Ex-Liquido-Sänger Wolfgang Schrödl im Interview: „Von ‚Narcotic‘ kann ich bis heute leben“
Wir sprachen mit Wolfgang Schrödl Ende Februar, also noch vor Ausbruch der Coronakrise, über reizlose Rockmusik, reizvollen Electro Pop, den weltweiten Erfolg von „Narcotic“ und über eine mögliche Livereunion von Liquido.
Und deine ehemaligen Bandmitglieder?
Zu Tim (Eiermann, Anm.) und Wolle (Maier, Anm.) habe ich abseits von Liquido-Mails wegen Rechtefragen oder anderem keinen Kontakt. So weit ich weiß, hat Tim sich in unserer alten Heimat bei Sinsheim ein Studio eingerichtet. Wolle war damals schon Heil- und Erziehungspfleger, hat ein Studium darauf gesetzt und arbeitet dort, wo wir alle damals unseren Zivildienst leisteten. Musik macht er, glaube ich, nicht mehr. Und Stefan Schulte-Holthaus ist Dozent an der Macromedia-Hochschule in München für Musikmanagement und kreatives Schaffen.
Ihr wurdet bestimmt schon öfter für eine Live-Reunion angefragt, für Auftritte auf 90er -Partys, oder?
Nein! Ist zumindest an meine Ohren noch nie herangetragen worden. Da wundere ich mich selbst , dieses Partys gibt es ja andauernd, wo auch kleinere Acts wie Masterboy auftreten. Ich glaube, wir wurden deshalb noch nie angefragt, weil man mich erstens nicht so leicht findet und ich auch keinen Kontakt zum damaligen Management mehr habe. Und zweitens, weil die Leute wissen, dass wir uns im Unguten trennten. Ich würde es aber eh nicht machen, auch wenn ich mich wirklich wundere, dass keine Anfragen kommen.

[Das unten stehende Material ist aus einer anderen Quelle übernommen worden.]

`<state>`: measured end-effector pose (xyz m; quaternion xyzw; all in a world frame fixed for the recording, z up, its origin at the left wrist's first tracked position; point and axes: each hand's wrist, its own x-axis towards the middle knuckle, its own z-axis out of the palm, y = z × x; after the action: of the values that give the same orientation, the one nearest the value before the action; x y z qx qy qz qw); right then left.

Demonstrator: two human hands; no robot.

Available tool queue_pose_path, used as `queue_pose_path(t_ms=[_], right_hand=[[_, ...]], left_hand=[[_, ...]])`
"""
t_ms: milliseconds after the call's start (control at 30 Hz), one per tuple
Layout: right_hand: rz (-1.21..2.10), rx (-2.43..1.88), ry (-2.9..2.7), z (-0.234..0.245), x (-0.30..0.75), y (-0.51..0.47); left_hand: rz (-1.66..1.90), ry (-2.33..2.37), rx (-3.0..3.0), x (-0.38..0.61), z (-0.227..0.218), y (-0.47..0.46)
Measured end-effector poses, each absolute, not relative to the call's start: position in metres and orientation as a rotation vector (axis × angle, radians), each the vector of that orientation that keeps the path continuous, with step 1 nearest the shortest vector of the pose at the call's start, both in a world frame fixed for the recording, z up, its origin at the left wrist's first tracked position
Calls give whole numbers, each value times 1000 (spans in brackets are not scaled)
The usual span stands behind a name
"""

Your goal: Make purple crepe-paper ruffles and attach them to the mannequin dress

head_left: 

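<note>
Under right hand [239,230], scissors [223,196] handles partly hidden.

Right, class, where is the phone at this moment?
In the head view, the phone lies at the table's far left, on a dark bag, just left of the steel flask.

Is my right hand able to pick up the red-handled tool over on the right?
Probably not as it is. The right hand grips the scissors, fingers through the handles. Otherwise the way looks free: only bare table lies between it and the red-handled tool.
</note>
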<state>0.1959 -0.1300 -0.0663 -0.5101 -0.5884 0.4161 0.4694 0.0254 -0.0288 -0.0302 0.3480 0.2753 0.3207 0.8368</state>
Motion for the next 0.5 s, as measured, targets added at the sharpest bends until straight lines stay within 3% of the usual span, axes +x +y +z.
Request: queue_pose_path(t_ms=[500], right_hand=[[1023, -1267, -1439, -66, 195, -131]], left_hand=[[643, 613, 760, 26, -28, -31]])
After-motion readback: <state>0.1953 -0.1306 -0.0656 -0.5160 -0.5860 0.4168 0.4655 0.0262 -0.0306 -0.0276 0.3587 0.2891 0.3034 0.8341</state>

Eine Reunion kitzelt dich auch kreativ nicht?
Nein, auf gar keinen Fall. Die Trennung war nötig und absolut gut und ich habe sie nie bereut, ohne schmutzige Wäsche waschen zu wollen.
Ihr werdet vielleicht auch deshalb nicht angefragt, weil ihr nicht so trashig seid wie ein Großteil der Eurodance-Acts, die auf den einschlägigen Partys sonst so auftreten.
Da muss ich selbstkritisch genug sein. Du bist vielleicht jemand, der sich gut auskennt und damals schon unser Demo hörte. Aber wenn man ehrlich ist, wird das Lied durch seine Eigendynamik seit Jahren als Aprés-Ski-Song wahrgenommen. Es gibt auch keine Mallorcaparty ohne „Narcotic“. Ich finde das nicht schlimm und nehme es zur Kenntnis. „Narcotic“ aber war so nie gedacht: Vom Text her geht es um gebrochene Herzen, die Melodie finde ich auch melancholisch. Ja, ein ironischer Trashfaktor kommt durchs Klanggewand, es hat aber eine Melancholie. Fand ich ein paar Jahre lang ein bisschen schade, dass das ganz untergeht. „Narcotic“ wird immer reduziert auf „Und jetzt alle!“ und „Hände in die Höh’“.
Die eingängige „Dödödö“-Keyboard-Hook wird nicht gesungen, kann aber von allen mitgesungen werden, auch bei drei Promille. Und wenn das einmal klappt, hört erst recht keiner mehr auf den Rest des Textes.
Aus dem Grund war es mir auch wichtig, eine reduzierte Akustikversion aufzunehmen. Die steht auf Spotify und hat nicht viele Abrufe. Ich wollte aber auch im Zuge der YouNotUs-Version einen Kontrapunkt setzen. Damit die Leute wissen, dass ich „Narcotic“ immer noch als melancholisches, ernst gemeintes Lied sehe.